- WHAT YOU WILL DO -
Check every line of the records below for the string "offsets" and copy the ones that have it.

___

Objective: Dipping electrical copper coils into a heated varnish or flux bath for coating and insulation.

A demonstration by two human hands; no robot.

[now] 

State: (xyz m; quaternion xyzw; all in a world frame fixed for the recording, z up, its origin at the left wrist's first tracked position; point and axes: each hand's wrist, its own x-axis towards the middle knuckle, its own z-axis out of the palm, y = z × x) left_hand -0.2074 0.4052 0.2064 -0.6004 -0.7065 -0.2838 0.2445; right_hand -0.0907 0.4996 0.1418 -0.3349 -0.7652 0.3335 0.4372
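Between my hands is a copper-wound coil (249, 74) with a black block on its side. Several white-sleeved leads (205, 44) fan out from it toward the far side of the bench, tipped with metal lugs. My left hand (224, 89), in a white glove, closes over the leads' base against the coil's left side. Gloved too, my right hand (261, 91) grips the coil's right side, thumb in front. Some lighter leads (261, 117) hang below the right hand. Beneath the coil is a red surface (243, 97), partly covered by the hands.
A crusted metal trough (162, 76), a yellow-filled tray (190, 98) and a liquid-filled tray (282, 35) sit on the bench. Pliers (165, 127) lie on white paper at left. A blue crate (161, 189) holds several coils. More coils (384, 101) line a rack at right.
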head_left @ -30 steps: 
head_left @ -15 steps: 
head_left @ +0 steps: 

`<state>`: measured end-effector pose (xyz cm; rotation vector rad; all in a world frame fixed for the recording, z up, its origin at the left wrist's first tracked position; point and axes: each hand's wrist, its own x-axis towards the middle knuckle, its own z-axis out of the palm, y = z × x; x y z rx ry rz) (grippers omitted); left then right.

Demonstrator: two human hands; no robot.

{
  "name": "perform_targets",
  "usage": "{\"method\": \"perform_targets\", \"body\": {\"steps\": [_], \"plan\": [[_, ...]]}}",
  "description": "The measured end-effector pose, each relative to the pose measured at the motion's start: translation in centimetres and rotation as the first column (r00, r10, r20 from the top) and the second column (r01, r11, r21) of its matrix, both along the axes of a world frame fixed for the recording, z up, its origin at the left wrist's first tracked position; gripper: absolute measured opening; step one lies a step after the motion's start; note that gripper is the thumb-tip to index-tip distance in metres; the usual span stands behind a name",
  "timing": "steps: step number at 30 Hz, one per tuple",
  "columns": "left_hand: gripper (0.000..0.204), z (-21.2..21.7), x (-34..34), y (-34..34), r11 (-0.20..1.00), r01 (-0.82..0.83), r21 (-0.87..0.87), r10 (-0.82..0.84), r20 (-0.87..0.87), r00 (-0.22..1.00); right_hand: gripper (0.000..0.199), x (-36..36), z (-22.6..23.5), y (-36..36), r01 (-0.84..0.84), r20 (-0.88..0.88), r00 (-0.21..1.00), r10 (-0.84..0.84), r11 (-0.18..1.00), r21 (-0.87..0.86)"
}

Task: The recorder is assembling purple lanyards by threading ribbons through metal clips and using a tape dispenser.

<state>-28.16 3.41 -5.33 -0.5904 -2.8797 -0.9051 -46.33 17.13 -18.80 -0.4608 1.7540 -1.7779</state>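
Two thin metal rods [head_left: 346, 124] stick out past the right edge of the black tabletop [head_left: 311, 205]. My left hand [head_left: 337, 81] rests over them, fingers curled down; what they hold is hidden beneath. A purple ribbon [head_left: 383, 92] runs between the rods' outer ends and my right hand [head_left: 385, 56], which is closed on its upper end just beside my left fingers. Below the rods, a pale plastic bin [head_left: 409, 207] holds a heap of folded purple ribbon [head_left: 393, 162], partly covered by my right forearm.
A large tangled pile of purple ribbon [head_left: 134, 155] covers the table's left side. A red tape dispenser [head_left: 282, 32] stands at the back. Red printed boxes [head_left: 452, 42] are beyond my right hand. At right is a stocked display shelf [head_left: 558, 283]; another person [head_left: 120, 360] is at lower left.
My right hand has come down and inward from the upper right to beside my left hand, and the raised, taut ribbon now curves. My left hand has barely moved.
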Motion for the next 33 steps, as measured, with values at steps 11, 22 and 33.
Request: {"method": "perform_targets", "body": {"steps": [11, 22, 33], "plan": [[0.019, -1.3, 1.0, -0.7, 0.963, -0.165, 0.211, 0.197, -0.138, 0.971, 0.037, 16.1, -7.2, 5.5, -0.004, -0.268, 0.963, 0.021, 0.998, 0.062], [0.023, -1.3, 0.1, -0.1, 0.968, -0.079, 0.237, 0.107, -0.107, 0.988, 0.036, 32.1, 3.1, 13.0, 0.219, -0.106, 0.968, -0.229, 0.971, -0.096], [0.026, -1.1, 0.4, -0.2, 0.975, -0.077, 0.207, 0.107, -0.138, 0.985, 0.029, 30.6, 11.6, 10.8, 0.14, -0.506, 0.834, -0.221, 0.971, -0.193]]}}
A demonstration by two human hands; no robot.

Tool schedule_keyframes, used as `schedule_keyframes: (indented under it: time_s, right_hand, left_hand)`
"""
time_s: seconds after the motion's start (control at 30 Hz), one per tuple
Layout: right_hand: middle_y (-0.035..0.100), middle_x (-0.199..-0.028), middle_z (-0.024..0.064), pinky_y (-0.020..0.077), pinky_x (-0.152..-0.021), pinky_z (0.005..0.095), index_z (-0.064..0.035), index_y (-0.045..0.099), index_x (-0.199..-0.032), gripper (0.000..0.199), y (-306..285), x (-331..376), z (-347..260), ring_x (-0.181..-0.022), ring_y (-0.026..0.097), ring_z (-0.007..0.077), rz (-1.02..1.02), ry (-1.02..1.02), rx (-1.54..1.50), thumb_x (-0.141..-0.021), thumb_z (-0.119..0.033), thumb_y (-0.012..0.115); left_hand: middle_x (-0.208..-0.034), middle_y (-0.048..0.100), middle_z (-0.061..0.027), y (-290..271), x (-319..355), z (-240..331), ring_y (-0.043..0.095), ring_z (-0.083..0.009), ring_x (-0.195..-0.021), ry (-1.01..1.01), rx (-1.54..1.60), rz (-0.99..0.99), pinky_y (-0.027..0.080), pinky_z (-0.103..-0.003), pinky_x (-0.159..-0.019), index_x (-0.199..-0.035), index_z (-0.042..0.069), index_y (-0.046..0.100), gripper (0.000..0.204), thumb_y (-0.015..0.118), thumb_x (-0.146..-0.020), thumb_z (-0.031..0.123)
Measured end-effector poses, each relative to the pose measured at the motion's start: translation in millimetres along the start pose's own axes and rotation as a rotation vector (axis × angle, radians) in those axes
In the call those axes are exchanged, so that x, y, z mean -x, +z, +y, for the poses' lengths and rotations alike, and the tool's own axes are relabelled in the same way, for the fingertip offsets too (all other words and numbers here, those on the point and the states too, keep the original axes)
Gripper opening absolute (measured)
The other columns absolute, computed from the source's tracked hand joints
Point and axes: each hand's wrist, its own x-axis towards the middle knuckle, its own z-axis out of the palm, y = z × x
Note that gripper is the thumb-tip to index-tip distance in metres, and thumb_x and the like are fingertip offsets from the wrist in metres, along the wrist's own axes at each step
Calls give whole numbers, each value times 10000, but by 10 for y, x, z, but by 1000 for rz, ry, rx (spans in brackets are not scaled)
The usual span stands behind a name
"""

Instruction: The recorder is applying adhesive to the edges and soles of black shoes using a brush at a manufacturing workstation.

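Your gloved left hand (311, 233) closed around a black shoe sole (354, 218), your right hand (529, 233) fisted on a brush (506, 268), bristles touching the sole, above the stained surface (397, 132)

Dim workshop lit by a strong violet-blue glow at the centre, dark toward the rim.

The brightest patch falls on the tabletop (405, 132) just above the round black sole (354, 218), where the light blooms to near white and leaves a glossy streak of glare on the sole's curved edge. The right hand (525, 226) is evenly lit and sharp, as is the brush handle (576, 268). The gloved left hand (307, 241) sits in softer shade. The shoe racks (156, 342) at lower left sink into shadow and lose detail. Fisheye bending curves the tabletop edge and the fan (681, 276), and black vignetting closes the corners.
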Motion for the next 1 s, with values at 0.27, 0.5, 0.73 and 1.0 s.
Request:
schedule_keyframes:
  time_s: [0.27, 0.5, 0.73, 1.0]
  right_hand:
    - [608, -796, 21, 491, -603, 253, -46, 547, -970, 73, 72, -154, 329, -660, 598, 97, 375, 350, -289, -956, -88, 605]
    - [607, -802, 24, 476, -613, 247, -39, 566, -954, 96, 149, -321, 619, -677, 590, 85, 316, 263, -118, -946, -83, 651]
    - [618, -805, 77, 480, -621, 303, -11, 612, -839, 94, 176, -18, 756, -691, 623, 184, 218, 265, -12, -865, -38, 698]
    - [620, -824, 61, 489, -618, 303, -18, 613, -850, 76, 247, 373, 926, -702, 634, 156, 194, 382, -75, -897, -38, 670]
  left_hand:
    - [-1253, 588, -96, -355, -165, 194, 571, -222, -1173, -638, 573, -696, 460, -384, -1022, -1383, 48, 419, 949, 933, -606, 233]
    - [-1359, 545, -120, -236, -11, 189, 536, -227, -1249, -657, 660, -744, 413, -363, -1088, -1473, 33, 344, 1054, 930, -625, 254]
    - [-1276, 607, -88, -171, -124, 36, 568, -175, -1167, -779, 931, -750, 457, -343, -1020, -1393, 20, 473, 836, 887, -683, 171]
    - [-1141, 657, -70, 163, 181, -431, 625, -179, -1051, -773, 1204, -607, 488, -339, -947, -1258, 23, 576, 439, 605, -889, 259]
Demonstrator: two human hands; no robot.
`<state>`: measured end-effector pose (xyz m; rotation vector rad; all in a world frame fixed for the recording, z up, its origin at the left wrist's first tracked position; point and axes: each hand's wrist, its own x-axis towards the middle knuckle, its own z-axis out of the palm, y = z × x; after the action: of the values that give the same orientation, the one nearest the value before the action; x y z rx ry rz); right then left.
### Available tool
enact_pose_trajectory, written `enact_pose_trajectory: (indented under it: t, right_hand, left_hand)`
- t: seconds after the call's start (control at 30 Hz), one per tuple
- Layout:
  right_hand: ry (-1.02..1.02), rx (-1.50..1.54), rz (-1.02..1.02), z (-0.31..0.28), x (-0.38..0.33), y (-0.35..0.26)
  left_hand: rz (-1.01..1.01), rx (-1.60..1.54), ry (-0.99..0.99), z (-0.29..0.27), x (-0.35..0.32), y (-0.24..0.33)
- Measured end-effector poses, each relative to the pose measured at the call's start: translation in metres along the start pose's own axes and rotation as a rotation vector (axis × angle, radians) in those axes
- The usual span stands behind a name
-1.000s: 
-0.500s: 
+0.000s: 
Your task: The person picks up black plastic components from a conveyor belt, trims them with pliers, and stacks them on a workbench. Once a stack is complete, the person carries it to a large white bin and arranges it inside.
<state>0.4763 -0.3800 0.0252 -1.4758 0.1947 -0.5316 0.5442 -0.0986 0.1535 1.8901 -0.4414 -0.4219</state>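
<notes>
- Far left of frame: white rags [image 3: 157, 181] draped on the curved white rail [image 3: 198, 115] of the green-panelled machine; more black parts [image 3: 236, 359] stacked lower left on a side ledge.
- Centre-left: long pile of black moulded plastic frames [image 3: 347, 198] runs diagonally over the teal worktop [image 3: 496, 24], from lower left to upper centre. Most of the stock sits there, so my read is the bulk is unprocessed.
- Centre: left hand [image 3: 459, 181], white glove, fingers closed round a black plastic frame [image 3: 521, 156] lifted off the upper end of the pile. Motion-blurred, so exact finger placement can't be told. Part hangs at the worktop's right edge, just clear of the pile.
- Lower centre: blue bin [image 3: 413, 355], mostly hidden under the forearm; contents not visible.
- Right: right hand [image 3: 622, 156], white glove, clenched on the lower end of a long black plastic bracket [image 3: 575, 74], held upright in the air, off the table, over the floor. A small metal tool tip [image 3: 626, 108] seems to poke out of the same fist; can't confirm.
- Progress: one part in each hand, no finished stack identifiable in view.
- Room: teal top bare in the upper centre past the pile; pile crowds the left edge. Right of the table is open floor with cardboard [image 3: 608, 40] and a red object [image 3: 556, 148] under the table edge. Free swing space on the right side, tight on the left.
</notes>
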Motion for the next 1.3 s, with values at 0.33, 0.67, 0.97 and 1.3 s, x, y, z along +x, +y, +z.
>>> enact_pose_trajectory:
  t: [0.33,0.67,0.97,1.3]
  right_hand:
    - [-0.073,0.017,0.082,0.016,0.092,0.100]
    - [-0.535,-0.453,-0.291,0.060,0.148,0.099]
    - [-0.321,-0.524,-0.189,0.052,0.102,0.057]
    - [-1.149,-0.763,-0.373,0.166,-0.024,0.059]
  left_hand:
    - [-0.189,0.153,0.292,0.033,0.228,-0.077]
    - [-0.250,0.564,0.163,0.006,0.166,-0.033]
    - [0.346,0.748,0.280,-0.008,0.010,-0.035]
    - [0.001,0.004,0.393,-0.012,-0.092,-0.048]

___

- ANSWER BOX -
In the call those axes are exchanged, so that x, y, z mean -x, +z, +y, for the poses' lengths and rotations alike, and the tool's own axes are relabelled in the same way, for the fingertip offsets too (all other words and numbers here, those on the point and the states too, keep the original axes)
Note that gripper is the thumb-tip to index-tip distance in metres, and thumb_x and the like are fingertip offsets from the wrist in metres, along the wrist's own axes at each step

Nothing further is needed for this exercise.